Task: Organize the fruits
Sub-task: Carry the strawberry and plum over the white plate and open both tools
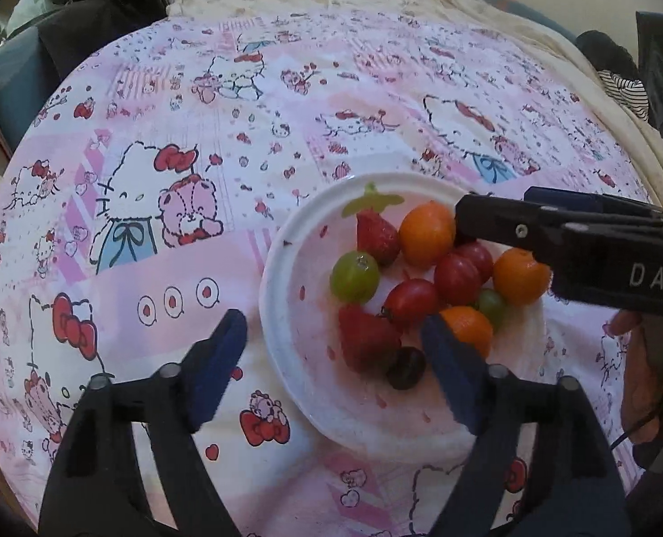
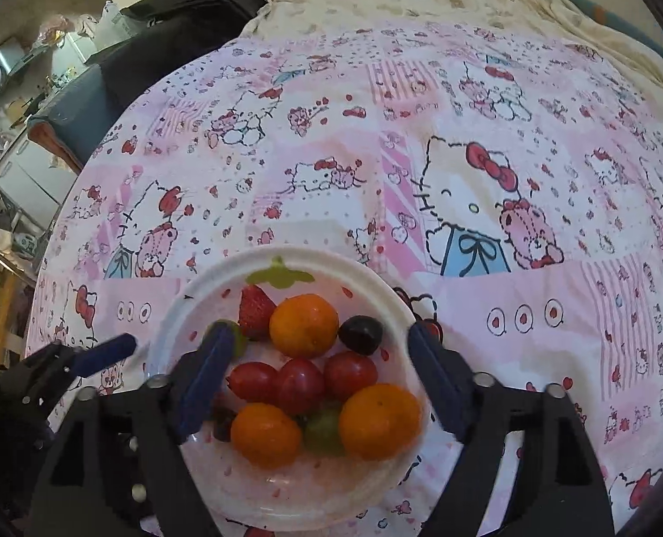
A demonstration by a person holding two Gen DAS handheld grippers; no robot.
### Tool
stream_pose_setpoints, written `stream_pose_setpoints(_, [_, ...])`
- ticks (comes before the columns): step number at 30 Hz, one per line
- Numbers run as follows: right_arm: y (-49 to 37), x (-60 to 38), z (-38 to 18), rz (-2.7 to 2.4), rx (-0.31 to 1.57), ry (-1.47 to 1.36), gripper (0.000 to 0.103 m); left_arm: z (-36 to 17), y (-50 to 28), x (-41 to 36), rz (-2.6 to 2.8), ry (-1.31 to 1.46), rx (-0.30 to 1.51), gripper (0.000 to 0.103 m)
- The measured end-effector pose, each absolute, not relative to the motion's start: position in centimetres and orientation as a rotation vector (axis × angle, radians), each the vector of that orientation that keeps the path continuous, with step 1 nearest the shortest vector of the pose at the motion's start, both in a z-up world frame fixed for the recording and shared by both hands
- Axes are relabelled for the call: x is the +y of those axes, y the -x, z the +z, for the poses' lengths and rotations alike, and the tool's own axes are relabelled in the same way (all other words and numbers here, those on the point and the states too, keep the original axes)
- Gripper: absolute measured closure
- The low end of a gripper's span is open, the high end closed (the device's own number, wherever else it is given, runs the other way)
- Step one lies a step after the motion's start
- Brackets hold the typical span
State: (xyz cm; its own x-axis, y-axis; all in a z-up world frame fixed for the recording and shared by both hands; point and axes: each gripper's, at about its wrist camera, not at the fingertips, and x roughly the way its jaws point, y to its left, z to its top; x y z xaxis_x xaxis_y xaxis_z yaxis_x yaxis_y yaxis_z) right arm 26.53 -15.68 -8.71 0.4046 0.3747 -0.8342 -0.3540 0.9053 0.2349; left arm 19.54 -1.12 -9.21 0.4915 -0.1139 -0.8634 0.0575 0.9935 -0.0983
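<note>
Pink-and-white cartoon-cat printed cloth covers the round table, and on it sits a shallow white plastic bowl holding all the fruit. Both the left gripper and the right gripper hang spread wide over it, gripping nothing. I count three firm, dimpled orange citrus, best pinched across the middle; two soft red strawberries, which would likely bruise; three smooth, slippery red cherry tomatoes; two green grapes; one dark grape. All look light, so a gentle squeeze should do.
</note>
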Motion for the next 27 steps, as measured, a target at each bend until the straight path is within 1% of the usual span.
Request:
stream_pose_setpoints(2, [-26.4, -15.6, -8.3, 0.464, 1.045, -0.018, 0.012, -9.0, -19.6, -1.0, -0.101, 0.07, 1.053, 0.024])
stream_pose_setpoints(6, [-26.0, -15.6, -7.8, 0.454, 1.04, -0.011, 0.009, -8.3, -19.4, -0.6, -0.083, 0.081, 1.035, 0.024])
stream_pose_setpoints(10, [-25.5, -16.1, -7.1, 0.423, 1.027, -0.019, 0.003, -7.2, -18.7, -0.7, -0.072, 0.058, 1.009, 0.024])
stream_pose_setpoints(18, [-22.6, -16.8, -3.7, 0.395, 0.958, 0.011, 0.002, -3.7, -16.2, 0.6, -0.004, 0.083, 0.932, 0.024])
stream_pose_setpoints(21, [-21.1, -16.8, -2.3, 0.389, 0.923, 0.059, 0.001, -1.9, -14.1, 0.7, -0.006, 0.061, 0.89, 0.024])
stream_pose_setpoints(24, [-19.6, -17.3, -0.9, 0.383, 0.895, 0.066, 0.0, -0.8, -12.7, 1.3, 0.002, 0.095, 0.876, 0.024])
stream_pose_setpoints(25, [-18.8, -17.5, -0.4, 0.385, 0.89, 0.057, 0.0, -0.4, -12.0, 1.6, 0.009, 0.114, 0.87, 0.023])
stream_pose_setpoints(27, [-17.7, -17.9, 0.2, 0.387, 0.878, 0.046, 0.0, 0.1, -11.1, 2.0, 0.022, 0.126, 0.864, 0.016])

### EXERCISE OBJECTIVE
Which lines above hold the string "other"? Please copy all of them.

### RESPONSE AREA
- Axes are relabelled for the call: x is the +y of those axes, y the -x, z the +z, for the poses' lengths and rotations alike, and the tool's own axes are relabelled in the same way (all other words and numbers here, those on the point and the states too, keep the original axes)
- The low end of a gripper's span is open, the high end closed (the device's own number, wherever else it is given, runs the other way)

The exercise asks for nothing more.